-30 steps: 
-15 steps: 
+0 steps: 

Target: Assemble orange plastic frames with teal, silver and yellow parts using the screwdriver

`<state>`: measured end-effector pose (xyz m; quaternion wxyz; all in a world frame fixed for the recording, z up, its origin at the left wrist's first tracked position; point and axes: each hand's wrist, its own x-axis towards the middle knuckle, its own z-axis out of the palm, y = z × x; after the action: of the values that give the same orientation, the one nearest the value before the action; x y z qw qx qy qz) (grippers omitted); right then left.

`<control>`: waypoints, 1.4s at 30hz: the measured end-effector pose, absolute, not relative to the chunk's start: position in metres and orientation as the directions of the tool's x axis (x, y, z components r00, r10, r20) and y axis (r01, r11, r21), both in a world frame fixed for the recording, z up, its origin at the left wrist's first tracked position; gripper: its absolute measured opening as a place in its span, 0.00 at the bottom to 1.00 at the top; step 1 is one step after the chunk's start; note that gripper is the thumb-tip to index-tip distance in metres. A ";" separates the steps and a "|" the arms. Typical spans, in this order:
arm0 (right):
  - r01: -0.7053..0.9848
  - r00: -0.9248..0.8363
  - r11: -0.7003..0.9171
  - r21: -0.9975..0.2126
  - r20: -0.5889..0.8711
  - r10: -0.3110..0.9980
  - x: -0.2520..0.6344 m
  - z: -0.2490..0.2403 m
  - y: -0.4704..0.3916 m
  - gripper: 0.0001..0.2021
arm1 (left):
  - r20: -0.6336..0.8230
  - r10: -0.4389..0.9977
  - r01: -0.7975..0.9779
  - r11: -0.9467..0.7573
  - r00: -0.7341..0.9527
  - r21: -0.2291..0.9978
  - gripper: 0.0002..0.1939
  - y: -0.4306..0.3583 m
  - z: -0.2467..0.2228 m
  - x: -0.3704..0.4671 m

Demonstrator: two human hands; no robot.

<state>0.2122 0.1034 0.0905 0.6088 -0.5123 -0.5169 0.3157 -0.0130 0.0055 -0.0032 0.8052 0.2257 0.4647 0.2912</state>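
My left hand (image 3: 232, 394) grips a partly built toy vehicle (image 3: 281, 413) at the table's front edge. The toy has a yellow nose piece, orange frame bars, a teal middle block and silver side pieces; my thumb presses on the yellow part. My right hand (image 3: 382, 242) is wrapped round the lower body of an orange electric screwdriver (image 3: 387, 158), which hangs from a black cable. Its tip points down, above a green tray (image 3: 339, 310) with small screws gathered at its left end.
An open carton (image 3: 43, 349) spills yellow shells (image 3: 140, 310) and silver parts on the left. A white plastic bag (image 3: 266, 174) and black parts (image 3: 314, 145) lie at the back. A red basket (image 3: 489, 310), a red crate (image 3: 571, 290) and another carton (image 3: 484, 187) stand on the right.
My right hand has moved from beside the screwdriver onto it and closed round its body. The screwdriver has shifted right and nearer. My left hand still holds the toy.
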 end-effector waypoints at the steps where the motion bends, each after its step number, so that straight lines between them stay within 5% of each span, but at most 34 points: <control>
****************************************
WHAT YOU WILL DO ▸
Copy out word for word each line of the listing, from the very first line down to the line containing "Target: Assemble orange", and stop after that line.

RESPONSE AREA ▸
-30 steps: 
-15 steps: 
+0 steps: 

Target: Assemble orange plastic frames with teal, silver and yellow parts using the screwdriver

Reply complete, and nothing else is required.